Work item: In the listing below, locate the lines bearing the word "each". Copy every one of them.

(Dataset extract begins)

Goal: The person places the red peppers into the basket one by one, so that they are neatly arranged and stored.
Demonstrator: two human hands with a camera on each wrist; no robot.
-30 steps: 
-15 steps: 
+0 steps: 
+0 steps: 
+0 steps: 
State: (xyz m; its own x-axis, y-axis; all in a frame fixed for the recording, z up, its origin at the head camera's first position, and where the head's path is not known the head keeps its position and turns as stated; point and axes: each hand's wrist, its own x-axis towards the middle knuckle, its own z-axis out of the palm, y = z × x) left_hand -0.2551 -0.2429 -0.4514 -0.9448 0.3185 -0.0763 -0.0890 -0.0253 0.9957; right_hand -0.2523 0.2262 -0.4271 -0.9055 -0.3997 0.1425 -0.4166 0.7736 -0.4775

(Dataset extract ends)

Written solution:
Demonstrator: two human hands with a camera on each wrist; no robot.
State: (xyz m; its own x-axis, y-axis; all in a frame fixed for the recording, z up, its origin at the head camera's first position, and where the head's path is not known the head keeps its position and turns as stated; point and axes: each hand's wrist, its own x-axis towards the middle knuckle, its own z-axis out of the palm, y = z × x) left_hand -0.2551 -0.2429 -0.4514 -0.9448 0.3185 -0.0763 -0.0890 -0.0253 0.9957; right_hand -0.2523 0.2262 -0.4271 -0.9055 -0.3997 0.1425 -0.4166 0.7736 -0.4775

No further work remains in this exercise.